Director Mateo Gil’s (Nobody Knows Anybody) Blackthorn presupposes Butch Cassidy (a typically surly and atypically bearded Sam Shepard, Inhale) survived the 1908 gunfight with Bolivian authorities in which he was supposedly killed, and finds him raising horses in South America twenty years after his “death.”
After setting off toward America in hopes of meeting his nephew — or maybe son, the film hints — he runs into a Spanish engineer (Eduardo Noriega, Agnosia) who’s made off with a few thousand dollars from a mining magnate and is being pursued by the tycoon’s men. After some hostility, Cassidy joins him — you can probably guess whether or not the two end up forming an unlikely bond.
The film borrows freely from past oaters.

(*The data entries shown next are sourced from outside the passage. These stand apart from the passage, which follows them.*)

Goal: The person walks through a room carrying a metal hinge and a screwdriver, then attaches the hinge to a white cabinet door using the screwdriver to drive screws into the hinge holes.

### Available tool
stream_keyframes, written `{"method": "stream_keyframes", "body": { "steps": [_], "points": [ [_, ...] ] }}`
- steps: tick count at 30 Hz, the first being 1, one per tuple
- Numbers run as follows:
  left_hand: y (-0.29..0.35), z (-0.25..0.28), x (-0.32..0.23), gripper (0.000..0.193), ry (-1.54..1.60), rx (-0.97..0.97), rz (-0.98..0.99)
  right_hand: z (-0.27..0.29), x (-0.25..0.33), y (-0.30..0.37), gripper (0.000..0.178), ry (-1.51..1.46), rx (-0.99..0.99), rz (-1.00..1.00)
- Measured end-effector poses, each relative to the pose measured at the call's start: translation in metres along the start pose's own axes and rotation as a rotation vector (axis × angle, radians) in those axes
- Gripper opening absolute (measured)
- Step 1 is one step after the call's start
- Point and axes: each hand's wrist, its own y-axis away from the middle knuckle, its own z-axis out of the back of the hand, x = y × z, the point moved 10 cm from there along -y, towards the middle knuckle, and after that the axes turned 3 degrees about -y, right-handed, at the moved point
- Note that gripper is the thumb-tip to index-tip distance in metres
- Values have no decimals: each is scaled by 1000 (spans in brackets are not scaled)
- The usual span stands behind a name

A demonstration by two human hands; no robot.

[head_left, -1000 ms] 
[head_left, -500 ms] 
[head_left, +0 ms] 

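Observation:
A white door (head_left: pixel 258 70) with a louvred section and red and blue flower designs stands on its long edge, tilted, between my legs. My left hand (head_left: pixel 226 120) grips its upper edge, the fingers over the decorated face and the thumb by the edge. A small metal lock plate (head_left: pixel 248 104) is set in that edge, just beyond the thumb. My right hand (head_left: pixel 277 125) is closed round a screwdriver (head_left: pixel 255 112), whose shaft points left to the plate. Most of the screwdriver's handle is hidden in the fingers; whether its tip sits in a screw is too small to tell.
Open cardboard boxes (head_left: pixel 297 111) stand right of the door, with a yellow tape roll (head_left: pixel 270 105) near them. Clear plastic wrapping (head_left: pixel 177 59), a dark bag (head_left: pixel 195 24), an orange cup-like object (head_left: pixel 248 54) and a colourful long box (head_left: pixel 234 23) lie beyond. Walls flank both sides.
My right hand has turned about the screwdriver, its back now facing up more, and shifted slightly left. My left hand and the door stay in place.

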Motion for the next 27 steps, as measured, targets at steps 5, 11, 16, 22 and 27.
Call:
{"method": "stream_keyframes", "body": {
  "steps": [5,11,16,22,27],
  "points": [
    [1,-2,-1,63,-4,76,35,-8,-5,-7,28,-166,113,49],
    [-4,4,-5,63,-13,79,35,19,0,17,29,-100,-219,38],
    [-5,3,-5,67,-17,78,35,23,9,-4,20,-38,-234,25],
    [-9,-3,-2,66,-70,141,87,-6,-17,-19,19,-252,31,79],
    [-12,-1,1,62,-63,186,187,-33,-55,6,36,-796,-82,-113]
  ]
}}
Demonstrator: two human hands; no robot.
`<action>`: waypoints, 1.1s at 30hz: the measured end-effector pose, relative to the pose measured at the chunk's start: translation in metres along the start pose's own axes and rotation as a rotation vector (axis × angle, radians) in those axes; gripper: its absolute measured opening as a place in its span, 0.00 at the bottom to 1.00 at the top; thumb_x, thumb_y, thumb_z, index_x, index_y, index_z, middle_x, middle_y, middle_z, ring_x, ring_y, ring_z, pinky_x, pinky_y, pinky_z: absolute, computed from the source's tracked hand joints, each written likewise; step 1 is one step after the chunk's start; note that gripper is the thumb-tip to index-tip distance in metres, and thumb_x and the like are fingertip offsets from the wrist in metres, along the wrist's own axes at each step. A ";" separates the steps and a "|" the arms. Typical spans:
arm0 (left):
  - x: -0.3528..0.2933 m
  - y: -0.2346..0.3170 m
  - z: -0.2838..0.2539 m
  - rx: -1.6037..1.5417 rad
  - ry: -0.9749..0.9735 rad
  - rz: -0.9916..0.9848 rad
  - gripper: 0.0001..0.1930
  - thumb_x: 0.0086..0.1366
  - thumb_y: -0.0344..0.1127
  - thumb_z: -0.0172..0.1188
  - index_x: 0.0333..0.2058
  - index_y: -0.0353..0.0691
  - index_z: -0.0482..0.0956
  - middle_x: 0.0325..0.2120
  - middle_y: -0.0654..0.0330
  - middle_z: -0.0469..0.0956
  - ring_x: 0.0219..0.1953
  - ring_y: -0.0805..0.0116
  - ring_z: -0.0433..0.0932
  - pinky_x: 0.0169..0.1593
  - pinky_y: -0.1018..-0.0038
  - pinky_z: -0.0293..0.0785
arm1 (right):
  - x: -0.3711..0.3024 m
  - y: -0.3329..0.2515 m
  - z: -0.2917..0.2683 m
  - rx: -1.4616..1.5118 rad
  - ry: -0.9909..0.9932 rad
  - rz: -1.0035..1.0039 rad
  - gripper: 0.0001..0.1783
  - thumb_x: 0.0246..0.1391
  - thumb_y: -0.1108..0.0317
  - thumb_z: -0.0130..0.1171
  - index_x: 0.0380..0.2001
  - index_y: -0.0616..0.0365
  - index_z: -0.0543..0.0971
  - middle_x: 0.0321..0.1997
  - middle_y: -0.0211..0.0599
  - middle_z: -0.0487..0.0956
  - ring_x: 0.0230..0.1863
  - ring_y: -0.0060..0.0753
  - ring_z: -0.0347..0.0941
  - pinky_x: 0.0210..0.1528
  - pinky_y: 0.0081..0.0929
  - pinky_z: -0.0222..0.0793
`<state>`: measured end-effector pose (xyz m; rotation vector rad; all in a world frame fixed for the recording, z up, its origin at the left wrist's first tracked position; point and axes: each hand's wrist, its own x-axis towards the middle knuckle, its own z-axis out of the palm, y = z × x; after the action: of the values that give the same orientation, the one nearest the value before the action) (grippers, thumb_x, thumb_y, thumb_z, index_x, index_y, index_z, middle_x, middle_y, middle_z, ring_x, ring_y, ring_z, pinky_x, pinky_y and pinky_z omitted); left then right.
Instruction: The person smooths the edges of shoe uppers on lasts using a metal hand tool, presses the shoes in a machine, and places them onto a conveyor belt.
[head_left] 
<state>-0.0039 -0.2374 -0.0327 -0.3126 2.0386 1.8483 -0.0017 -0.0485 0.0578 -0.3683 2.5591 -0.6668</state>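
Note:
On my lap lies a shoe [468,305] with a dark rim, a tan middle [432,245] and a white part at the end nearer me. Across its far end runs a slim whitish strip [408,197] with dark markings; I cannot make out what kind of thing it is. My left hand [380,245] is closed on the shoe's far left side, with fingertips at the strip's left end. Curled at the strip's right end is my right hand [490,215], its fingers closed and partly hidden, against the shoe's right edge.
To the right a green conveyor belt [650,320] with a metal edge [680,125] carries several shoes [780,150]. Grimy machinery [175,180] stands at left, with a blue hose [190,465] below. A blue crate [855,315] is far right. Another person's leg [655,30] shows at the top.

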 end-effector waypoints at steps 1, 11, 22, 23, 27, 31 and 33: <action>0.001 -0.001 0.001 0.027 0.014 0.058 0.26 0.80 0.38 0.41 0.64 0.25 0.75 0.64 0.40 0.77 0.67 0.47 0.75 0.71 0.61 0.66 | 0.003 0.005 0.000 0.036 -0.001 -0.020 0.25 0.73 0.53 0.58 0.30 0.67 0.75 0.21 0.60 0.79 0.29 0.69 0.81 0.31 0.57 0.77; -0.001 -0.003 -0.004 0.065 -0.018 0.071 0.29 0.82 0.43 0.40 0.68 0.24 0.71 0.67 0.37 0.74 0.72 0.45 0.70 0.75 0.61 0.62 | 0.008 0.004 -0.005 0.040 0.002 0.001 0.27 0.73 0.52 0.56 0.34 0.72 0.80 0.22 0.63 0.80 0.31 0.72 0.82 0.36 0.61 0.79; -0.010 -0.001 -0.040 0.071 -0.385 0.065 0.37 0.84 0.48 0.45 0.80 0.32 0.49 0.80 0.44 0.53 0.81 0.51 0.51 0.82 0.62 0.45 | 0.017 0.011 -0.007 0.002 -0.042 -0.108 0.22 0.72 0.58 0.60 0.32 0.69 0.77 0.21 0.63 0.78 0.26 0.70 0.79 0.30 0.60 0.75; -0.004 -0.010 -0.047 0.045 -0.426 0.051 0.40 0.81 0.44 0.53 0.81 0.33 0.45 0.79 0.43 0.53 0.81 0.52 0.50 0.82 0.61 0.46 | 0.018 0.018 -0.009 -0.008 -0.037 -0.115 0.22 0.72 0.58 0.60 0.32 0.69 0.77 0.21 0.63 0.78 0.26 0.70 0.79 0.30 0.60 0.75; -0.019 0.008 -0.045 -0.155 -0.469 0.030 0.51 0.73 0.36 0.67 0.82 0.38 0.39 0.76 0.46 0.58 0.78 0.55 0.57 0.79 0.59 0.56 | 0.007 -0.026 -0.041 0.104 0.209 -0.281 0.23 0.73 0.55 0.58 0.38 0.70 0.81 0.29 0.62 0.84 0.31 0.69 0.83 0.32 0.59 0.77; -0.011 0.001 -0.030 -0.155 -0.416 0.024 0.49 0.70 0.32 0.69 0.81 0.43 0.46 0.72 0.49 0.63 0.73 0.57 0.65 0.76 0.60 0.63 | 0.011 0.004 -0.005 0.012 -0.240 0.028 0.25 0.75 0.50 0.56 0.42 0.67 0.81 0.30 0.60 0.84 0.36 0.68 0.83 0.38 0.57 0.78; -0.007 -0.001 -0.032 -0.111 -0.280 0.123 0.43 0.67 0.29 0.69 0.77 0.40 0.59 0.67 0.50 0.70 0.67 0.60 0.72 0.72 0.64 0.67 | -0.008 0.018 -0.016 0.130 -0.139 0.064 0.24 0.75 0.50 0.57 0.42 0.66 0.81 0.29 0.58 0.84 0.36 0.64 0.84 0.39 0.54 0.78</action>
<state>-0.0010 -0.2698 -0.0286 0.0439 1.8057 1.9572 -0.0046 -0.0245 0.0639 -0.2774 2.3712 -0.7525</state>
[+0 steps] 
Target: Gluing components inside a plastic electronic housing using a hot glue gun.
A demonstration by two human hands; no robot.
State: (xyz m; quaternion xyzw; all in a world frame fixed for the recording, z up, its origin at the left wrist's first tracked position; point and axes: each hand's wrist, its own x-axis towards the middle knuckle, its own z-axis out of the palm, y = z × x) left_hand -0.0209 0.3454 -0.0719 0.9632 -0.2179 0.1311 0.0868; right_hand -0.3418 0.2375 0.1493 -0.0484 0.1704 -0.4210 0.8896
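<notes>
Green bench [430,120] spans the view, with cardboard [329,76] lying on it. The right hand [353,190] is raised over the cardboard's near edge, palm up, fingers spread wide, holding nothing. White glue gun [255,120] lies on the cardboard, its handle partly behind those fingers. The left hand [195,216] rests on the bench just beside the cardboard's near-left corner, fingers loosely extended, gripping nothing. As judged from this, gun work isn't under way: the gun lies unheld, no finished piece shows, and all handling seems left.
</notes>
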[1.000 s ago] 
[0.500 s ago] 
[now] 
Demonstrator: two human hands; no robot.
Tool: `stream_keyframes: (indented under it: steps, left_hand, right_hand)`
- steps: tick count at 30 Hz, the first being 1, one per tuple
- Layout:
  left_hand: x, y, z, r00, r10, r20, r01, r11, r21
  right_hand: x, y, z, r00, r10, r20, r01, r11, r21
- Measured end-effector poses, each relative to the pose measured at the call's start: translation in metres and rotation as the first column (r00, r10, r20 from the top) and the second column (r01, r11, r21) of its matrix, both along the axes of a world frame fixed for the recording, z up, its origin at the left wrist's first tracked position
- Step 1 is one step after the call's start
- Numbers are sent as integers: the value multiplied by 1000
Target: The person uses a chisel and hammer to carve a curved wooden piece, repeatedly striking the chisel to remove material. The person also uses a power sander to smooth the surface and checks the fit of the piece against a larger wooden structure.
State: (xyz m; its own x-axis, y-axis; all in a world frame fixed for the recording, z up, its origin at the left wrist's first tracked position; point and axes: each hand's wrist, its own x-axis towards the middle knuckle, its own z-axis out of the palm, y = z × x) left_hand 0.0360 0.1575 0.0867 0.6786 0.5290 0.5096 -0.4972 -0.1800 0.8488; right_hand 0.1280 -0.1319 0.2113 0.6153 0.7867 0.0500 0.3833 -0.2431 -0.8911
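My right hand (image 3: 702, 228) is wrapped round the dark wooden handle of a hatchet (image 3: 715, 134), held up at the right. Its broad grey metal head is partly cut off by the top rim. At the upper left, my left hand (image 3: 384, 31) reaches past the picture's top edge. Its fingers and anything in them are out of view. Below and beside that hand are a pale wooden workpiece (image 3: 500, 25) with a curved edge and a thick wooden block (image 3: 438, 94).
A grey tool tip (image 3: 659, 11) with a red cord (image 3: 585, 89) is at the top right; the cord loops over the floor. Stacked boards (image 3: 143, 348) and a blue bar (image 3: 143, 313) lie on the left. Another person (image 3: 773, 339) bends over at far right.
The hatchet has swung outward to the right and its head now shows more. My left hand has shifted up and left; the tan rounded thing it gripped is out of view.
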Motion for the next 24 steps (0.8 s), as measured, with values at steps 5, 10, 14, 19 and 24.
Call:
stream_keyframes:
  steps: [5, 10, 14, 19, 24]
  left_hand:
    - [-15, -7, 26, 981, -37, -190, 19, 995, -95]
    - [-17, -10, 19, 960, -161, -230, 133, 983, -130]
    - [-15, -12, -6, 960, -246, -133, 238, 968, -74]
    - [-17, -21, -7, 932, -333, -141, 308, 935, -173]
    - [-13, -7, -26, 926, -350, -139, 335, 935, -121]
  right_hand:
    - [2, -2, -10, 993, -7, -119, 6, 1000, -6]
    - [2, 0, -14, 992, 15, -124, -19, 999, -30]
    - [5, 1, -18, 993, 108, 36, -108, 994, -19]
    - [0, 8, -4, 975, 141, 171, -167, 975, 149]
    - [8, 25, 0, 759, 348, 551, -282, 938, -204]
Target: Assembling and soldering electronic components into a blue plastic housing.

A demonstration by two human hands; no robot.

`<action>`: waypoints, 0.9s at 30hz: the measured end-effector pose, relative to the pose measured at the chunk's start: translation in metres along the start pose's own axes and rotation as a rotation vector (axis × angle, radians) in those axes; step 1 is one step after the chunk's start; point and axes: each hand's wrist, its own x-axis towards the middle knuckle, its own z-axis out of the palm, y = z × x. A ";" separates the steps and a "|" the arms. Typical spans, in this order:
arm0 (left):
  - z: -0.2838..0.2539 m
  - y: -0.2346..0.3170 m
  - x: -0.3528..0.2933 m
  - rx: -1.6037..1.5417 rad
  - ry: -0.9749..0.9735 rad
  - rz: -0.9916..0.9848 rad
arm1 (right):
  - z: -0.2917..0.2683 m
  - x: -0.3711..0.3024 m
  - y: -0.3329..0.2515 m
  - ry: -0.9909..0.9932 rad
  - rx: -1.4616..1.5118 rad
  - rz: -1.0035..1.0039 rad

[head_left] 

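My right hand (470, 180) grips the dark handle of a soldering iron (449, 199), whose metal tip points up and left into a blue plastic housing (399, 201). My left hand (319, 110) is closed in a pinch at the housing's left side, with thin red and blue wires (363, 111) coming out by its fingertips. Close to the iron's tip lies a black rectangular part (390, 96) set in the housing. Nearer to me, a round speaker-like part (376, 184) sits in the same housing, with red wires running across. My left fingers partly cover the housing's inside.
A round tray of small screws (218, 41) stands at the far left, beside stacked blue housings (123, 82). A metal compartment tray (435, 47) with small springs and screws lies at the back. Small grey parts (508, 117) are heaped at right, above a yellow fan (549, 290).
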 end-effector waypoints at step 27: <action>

The most obvious influence is George Roy Hill’s great Butch Cassidy and the Sundance Kid — the setup of “bickering partners rob a tycoon who hires a posse of elite trackers to chase them down” sounds a bit familiar, doesn’t it? — but it also shares the “aging gunman’s one last job” element with The Wild Bunch and the slow pace and elegiac tone of the severely underrated The Assassination of Jesse James by the Coward Robert Ford.
There’s no way the film could live up to those influences, of course. Shepard and Noriega make a pretty good pair, but they’re no Paul Newman and Robert Redford (in particular, Noriega’s English line readings can be a bit awkward), and Mateo Gil is no Sam Peckinpah.
The dialogue is a frequent source of concern — it crackles with wit one moment, and wilts under the weight of clunky exposition the next — and it only has a shadow of the thematic depth of The Wild Bunch and The Assassination of Jesse James. (How many times do audiences need to hear the “Things were different then, before the railroads came…” speech? Once more, apparently.)
But the Western, a genre as American as jazz, is a dying breed, and it’s hard not to cherish even a modestly successful entry the way one would a member of an endangered species.
The film, set on the Bolivian Plateau — a place so rough even the barmaids carry six-shooters — takes great pleasure in its scenery. It’s a frequently gorgeous film: A scene set on a salt flat is particularly breathtaking. The alkali earth and clouded sky both so white they practically bleed into each other.
That’s the power of the genre: Wide-open spaces and Cowboy iconography — both so elemental to American culture — have the power to elevate even the most conventional story to the level of myth. And that’s true of Blackthorn. It’s not a great Western, but it’s a good one — and that’ll do for now.
VERDICT: It’s not as good as the movies that inspired it, but Blackthorn is a welcome if unremarkable entry in the genre.